Два дня металась Юлия Петровна по городу, разыскивая Петьку. Два дня плакалась она приятельницам, ахала, стонала. А на третий день, когда Петька, запыленный, грязный и вспотевший, влетел домой, она всплеснула руками и от великой радости принялась его ругать на все корки:
— Гад ты этакий, сердца у тебя нет! В гроб ты меня уложить задумал что-ли? Где это тебя черти носили?.. Душу ты у меня вымотал всю!.. Куда бегал? Куда, говори, паршивец?!
Но Петька невозмутимо и равнодушно отмахнулся от ругани и попреков.
— Вы бы, мамаша, накормили меня лучше... Все ругаетесь да ругаетесь. А я голодный ходи... Никакого сочувствия у вас.
Юлия Петровна, поругивая и на ходу поплакивая, накормила Петьку. И жизнь потекла по-прежнему.
Бегал Петька в свой клуб, таскал оттуда книжки, которые не дочитывал до конца; пугал мать всякими неожиданностями.
В клубе к Петьке, после его похода в Хомутовское, стали относиться с некоторой завистью. Его расспрашивали о том, как он отряд догонял, как с белобандитом встретился, как белобандитов Макаров и другие изловили. Петька воодушевлялся, рассказывал это подробно, немного прикрашивая, немного привирая. У ребят загорались глаза. Они похваливали Петьку и воспламенялись решимостью следовать его примеру. Подавленные его похождениями, они выкапывали из своей памяти все слышанное от других о разных боевых подвигах, об эпизодах борьбы с белобандитами. Но они сами чувствовали, что их рассказы — с чужих слов — тускнели перед Петькиной действительностью. А он задавался, форсил. Он уже строил планы о том, как его примут добровольцем, дадут настоящее ружье, пошлют с отрядом. Правда, военкому отряда Петька на глаза все-таки попасться боялся: чувствовал, что тот не пошутит, что того не так-то легко возьмешь.
Порою на Петьку нападало временное, какое-то смутное, неопределенное раздумье. Среди сутолоки и возни в клубе вдруг вспомнит он деревенскую улицу, толпу на ней и в толпе связанного высокого человека, который смотрит в упор с неудержимой ненавистью, который зло и гадливо говорит:
— Это ты, змееныш!?..
Петька встряхивался. Петька гнал эти воспоминания. Петьке почему-то становилось стыдно.
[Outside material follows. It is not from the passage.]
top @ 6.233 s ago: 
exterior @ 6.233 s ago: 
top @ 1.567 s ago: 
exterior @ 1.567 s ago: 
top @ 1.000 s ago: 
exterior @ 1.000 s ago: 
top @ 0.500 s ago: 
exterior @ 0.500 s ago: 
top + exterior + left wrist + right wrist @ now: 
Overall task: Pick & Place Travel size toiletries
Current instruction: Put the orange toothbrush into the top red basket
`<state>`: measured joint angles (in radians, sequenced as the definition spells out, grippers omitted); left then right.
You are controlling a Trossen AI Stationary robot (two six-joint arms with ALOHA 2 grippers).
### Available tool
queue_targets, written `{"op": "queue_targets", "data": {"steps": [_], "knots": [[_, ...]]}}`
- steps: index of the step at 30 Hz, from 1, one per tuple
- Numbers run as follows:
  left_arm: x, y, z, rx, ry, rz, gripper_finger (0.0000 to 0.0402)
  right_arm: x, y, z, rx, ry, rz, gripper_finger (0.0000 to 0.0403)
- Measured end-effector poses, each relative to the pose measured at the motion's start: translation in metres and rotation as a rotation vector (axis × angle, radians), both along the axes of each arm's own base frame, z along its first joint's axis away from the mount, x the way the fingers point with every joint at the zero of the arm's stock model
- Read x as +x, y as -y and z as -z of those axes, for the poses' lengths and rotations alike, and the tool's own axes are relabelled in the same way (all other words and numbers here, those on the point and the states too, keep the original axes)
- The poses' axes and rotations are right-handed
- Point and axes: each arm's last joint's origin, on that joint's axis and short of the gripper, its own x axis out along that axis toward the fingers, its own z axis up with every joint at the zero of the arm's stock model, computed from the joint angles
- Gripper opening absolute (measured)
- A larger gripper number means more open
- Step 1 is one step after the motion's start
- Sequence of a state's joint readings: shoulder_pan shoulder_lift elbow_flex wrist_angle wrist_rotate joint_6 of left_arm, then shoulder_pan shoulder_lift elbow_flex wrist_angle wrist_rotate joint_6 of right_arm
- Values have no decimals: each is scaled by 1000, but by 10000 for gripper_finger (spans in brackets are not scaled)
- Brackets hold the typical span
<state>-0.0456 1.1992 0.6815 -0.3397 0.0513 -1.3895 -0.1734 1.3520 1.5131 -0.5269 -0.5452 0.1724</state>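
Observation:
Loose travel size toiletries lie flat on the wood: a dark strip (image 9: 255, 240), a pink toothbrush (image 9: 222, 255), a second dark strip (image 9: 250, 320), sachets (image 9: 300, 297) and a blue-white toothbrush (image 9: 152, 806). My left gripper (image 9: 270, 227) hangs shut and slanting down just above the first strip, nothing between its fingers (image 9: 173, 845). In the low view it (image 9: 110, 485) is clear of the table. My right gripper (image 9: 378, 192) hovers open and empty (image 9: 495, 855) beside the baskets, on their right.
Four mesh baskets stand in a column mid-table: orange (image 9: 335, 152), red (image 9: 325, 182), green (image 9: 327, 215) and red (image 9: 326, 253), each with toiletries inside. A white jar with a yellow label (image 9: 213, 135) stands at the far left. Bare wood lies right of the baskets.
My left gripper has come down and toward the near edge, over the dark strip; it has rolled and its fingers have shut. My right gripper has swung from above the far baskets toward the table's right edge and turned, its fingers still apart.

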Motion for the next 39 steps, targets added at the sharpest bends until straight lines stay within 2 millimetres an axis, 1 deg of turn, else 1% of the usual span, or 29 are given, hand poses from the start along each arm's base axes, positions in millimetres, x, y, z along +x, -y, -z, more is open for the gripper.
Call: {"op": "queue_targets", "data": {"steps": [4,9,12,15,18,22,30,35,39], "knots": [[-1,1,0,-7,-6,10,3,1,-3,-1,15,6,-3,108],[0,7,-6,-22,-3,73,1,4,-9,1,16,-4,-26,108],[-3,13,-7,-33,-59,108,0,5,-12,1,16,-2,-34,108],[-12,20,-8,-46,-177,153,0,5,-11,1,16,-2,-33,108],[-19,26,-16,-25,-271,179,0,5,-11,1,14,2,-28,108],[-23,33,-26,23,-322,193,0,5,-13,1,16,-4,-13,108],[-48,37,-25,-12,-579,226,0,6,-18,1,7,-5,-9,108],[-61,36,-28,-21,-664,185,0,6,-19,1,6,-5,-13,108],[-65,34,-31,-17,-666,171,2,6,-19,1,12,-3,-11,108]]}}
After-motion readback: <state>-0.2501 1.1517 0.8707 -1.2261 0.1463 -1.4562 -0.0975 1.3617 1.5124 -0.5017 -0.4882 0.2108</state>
И не знал он — откуда и почему этот стыд.
А вокруг него без остановки текла шумная, многотрудная, большая жизнь. Каждый день в газете печатали о поимке белобандитов, о раскрытых заговорах, о расстрелах. Каждый день в Петькиных ушах отдавалось: — «вывести в расход», «поставили к стенке». И слова эти стали такими простыми, обыденными, изношенными. И словами этими Петька, как и многие вокруг него, бросался легко и бездумно.
И если у взрослых, у больших что-то замирало в груди иногда, когда с серовато-белых страниц газеты черной черточкой метнется в сознание короткое, бьющее — «к высшей мере наказания», то для Петьки что-же могли значить эти слова, для Петьки?
Петька поддразнивал мать, когда она недоумевающая, ошеломленная, трусливая, плакалась:
— Вот опять, говорят, вчера двадцатерых к стенке поставили... В подвале, говорят...
— А завтра, мамаша, сто человек выведут в расход!.. Честное слово!.. — и в Петькиных глазах загоралась лукавая радость, когда он замечал, что Юлия Петровна бледнела, что у нее тряслись губы и она перекрещивала грудь маленькими мелкими-мелкими крестиками.
— Всех буржуев скоро в расход выводить станут, — пугал он Юлию Петровну. — У нас в союзе говорили: чистка буржуям скоро будет... двухнедельник для буржуев...
— Дрянь ты, Петька, дрянь! — вскидывалась Юлия Петровна. — И все у вас там дряни... Людей изводят... Сколько душ православных загубили! О, господи!..
А потом, когда приходили ее приятельницы, она долго жаловалась им на Петьку, на жизнь, на большевиков. Те медленно пили с блюдечок чай, согласно поматывали головами и выждав, когда уставала Юлия Петровна, по-очередно степенно говорили о своем, таком же нудном, похожем на эти жалобы, говорили о том же, что было переговорено в прошлое, в позапрошлое воскресенье, о том, что ушибло их маленькую, ровненькую, узенькую жизнь.